(Items from a dataset)
# # #

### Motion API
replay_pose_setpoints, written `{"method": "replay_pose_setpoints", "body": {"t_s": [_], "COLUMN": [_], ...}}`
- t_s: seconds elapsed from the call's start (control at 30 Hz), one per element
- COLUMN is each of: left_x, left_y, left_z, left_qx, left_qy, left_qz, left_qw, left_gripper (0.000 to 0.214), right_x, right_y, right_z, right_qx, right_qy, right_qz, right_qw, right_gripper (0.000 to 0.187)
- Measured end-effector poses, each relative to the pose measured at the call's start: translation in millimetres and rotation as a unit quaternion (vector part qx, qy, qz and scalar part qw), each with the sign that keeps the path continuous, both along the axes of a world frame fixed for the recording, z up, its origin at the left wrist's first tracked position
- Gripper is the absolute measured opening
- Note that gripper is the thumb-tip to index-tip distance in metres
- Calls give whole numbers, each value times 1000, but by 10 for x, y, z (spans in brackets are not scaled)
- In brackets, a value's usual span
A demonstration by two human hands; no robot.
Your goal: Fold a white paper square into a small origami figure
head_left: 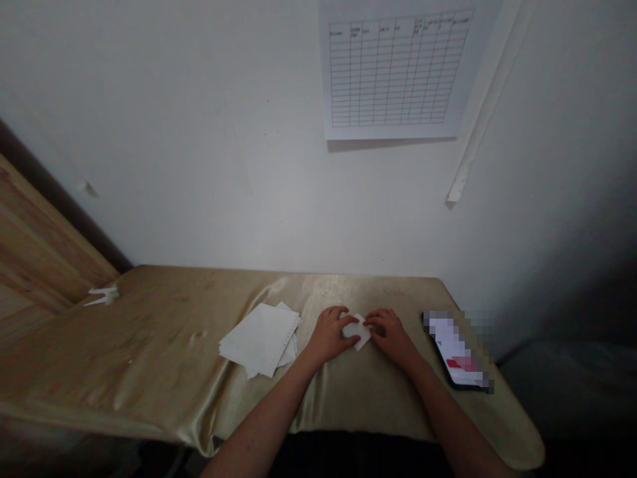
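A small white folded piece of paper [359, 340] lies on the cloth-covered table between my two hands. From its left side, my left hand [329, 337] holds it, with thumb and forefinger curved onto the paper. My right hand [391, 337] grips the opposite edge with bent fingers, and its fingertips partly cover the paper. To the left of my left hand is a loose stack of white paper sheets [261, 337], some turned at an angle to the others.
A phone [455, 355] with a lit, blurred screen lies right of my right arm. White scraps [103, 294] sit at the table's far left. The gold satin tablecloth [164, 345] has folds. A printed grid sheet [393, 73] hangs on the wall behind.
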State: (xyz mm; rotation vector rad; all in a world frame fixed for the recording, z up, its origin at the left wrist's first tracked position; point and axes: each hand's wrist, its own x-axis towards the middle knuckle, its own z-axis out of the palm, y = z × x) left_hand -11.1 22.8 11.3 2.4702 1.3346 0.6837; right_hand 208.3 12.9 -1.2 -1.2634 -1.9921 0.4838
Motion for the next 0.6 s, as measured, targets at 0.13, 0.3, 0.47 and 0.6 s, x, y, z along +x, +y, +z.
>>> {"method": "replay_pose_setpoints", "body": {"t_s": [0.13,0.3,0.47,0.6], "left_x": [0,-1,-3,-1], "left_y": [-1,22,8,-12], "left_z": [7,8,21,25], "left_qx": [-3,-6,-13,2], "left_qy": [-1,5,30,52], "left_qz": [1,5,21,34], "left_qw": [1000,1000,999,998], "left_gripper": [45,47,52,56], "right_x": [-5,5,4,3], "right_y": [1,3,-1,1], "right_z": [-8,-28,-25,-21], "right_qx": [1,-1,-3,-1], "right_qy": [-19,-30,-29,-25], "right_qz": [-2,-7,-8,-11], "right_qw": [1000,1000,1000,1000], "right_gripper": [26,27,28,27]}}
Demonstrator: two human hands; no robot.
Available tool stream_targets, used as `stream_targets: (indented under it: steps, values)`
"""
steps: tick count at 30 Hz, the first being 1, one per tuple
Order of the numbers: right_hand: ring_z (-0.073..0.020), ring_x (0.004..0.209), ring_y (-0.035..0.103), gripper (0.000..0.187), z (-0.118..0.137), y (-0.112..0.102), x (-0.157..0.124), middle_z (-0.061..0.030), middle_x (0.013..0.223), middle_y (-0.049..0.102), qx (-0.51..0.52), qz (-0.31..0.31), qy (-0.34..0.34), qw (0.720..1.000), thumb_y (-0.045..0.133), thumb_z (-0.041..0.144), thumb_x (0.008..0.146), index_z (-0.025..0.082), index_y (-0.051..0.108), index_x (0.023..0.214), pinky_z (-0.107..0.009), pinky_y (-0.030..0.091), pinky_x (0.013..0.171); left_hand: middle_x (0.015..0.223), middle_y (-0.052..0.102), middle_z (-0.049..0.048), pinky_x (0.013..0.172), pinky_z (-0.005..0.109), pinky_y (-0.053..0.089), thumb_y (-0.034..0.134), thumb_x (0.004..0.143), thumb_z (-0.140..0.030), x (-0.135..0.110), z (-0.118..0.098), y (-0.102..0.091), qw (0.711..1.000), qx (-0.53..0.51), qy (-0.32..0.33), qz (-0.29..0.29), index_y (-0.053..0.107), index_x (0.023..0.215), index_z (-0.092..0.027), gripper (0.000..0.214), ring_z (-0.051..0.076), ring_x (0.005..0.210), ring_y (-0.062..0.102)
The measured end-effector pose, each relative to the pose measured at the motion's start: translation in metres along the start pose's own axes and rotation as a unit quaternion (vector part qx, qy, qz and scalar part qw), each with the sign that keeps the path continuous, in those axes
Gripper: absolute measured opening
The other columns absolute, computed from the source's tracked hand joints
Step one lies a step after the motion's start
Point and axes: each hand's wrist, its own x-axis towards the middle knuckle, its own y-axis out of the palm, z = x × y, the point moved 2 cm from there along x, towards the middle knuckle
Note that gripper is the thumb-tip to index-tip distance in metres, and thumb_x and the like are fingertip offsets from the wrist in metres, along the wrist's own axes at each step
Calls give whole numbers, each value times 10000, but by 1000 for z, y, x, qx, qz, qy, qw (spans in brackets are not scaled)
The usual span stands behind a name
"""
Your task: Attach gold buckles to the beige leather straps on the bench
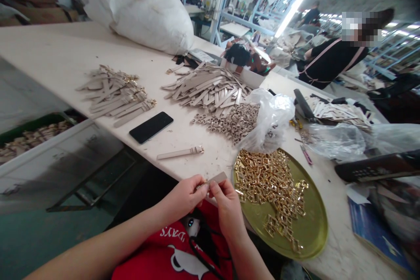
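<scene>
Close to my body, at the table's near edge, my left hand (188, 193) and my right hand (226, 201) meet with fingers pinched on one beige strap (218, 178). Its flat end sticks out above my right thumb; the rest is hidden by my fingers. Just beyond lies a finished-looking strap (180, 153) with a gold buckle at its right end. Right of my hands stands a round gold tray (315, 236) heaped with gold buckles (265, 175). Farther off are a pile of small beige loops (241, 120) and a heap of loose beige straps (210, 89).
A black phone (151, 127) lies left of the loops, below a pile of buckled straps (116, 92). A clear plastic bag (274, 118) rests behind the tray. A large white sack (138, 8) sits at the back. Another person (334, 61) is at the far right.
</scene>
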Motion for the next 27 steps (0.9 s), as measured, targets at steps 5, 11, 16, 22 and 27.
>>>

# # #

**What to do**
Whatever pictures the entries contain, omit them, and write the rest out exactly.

**Answer for this exercise**
### Motion API
replay_pose_setpoints, written `{"method": "replay_pose_setpoints", "body": {"t_s": [_], "COLUMN": [_], ...}}`
- t_s: seconds elapsed from the call's start (control at 30 Hz), one per element
- COLUMN is each of: left_x, left_y, left_z, left_qx, left_qy, left_qz, left_qw, left_gripper (0.000 to 0.214), right_x, right_y, right_z, right_qx, right_qy, right_qz, right_qw, right_gripper (0.000 to 0.187)
- Measured end-effector poses, each relative to the pose measured at the call's start: translation in millimetres and rotation as a unit quaternion (vector part qx, qy, qz and scalar part qw), each with the sign that keeps the path continuous, both along the axes of a world frame fixed for the recording, z up, its origin at the left wrist's first tracked position
- Gripper is the absolute measured opening
- Note that gripper is the thumb-tip to index-tip distance in metres
- Calls give whole numbers, each value times 1000, but by 10 for x, y, z (spans in brackets are not scaled)
- In brackets, a value's usual span
A demonstration by two human hands; no robot.
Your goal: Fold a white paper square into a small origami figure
head_left: 
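A small white folded piece of paper [359, 340] lies on the cloth-covered table between my two hands. From its left side, my left hand [329, 337] holds it, with thumb and forefinger curved onto the paper. My right hand [391, 337] grips the opposite edge with bent fingers, and its fingertips partly cover the paper. To the left of my left hand is a loose stack of white paper sheets [261, 337], some turned at an angle to the others.
A phone [455, 355] with a lit, blurred screen lies right of my right arm. White scraps [103, 294] sit at the table's far left. The gold satin tablecloth [164, 345] has folds. A printed grid sheet [393, 73] hangs on the wall behind.
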State: (xyz mm; rotation vector rad; all in a world frame fixed for the recording, z up, its origin at the left wrist's first tracked position; point and axes: each hand's wrist, its own x-axis towards the middle knuckle, its own z-axis out of the palm, y = z × x) left_hand -11.1 22.8 11.3 2.4702 1.3346 0.6837; right_hand 208.3 12.9 -1.2 -1.2634 -1.9921 0.4838
Motion for the next 0.6 s, as measured, targets at 0.13, 0.3, 0.47 and 0.6 s, x, y, z along +x, +y, +z.
>>> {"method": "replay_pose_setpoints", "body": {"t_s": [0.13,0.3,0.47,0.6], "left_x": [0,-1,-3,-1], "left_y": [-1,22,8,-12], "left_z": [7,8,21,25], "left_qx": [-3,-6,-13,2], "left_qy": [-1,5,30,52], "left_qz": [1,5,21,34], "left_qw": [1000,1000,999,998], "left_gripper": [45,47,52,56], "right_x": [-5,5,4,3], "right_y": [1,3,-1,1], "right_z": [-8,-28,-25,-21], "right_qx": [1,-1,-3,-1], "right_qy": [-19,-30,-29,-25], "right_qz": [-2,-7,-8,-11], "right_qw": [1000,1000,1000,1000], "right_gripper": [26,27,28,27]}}
Demonstrator: two human hands; no robot.
Available tool stream_targets, used as `stream_targets: (indented under it: steps, values)`
"""
steps: tick count at 30 Hz, the first being 1, one per tuple
Order of the numbers: right_hand: ring_z (-0.073..0.020), ring_x (0.004..0.209), ring_y (-0.035..0.103), gripper (0.000..0.187), z (-0.118..0.137), y (-0.112..0.102), x (-0.157..0.124), middle_z (-0.061..0.030), middle_x (0.013..0.223), middle_y (-0.049..0.102), qx (-0.51..0.52), qz (-0.31..0.31), qy (-0.34..0.34), qw (0.720..1.000), thumb_y (-0.045..0.133), thumb_z (-0.041..0.144), thumb_x (0.008..0.146), index_z (-0.025..0.082), index_y (-0.051..0.108), index_x (0.023..0.214), pinky_z (-0.107..0.009), pinky_y (-0.030..0.091), pinky_x (0.013..0.171); left_hand: middle_x (0.015..0.223), middle_y (-0.052..0.102), middle_z (-0.049..0.048), pinky_x (0.013..0.172), pinky_z (-0.005..0.109), pinky_y (-0.053..0.089), thumb_y (-0.034..0.134), thumb_x (0.004..0.143), thumb_z (-0.140..0.030), x (-0.135..0.110), z (-0.118..0.098), y (-0.102..0.091), qw (0.711..1.000), qx (-0.53..0.51), qy (-0.32..0.33), qz (-0.29..0.29), index_y (-0.053..0.107), index_x (0.023..0.215), index_z (-0.092..0.027), gripper (0.000..0.214), ring_z (-0.051..0.076), ring_x (0.005..0.210), ring_y (-0.062..0.102)
The measured end-effector pose, each relative to the pose measured at the motion's start: translation in metres along the start pose's own axes and rotation as a unit quaternion (vector part qx, qy, qz and scalar part qw), each with the sign that keeps the path continuous, in those axes
Gripper: absolute measured opening
The other columns absolute, computed from the source's tracked hand joints
Step one lies a step after the motion's start
Point and axes: each hand's wrist, its own x-axis towards the middle knuckle, its own y-axis out of the palm, z = x × y, the point moved 2 cm from there along x, towards the middle knuckle
Note that gripper is the thumb-tip to index-tip distance in metres, and thumb_x and the like are fingertip offsets from the wrist in metres, along the wrist's own axes at each step
Calls give whole numbers, each value times 10000, but by 1000 for z, y, x, qx, qz, qy, qw (spans in brackets are not scaled)
The usual span stands behind a name
"""
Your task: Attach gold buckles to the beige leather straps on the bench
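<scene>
Close to my body, at the table's near edge, my left hand (188, 193) and my right hand (226, 201) meet with fingers pinched on one beige strap (218, 178). Its flat end sticks out above my right thumb; the rest is hidden by my fingers. Just beyond lies a finished-looking strap (180, 153) with a gold buckle at its right end. Right of my hands stands a round gold tray (315, 236) heaped with gold buckles (265, 175). Farther off are a pile of small beige loops (241, 120) and a heap of loose beige straps (210, 89).
A black phone (151, 127) lies left of the loops, below a pile of buckled straps (116, 92). A clear plastic bag (274, 118) rests behind the tray. A large white sack (138, 8) sits at the back. Another person (334, 61) is at the far right.
</scene>
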Motion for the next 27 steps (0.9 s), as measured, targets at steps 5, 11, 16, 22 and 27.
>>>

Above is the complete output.